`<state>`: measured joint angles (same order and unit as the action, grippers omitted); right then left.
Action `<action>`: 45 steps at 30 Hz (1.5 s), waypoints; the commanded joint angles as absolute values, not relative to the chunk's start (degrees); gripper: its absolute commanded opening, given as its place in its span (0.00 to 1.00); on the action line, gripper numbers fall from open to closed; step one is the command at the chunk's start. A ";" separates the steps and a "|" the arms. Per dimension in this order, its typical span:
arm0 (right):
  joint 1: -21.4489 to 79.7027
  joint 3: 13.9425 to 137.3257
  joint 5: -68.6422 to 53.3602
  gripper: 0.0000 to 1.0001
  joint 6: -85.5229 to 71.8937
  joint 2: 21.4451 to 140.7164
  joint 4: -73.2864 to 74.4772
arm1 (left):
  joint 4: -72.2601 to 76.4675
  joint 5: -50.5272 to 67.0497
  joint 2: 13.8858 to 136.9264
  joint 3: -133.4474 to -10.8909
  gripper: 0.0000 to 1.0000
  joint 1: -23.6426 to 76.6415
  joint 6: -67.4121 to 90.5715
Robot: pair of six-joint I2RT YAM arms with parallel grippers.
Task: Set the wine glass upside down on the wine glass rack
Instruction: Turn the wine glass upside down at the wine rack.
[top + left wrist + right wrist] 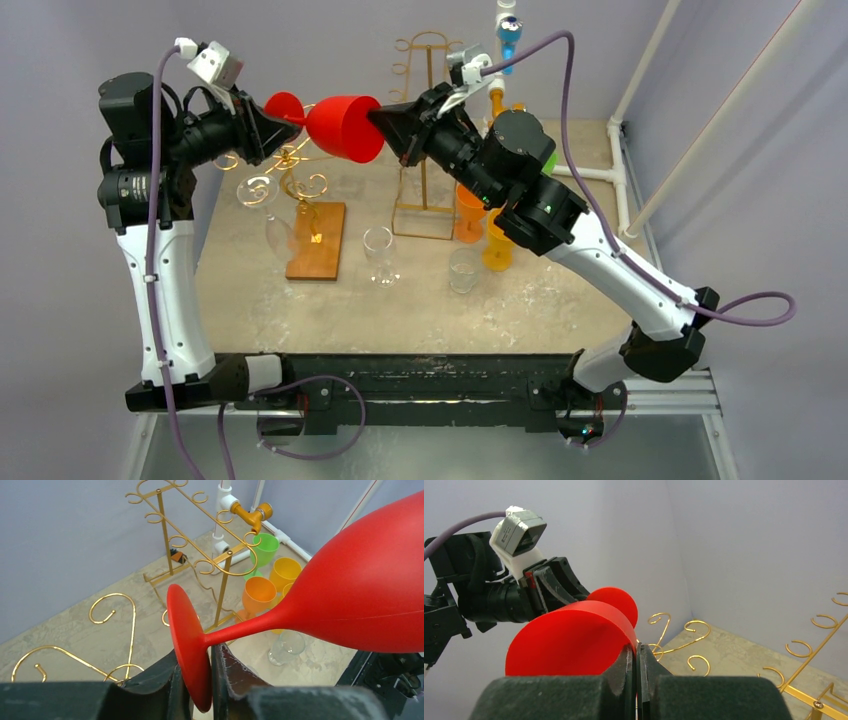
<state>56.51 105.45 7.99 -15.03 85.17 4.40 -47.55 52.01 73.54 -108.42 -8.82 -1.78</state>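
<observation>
Beige scuffed tabletop (420, 300), pale grey walls (330, 40), red wine glass (345, 128) aloft.

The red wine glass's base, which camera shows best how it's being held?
The left wrist view: the base fills the foreground, pinched edge-on in the left hand. The top view shows it small, partly hidden by that hand; the right wrist view shows only its upper part behind the bowl.

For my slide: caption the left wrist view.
Left tool grips red wine glass by its foot, an orange cup beyond.
</observation>
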 commanded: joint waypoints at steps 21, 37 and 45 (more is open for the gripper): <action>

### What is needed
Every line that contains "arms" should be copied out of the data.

### Written answer
Action `<action>`: 45 steps at 30 Hz (1.5 s), waypoints; the commanded joint angles as absolute values, not relative to the chunk's start (degrees); gripper: its absolute commanded opening, given as its place in its span (0.00 to 1.00); on the action line, gripper numbers fall from open to closed; step one is the command at the chunk's start. A ";" separates the steps and a "|" the arms. Per dimension in this order, its typical span:
Robot: pair of six-joint I2RT YAM arms with parallel grippers.

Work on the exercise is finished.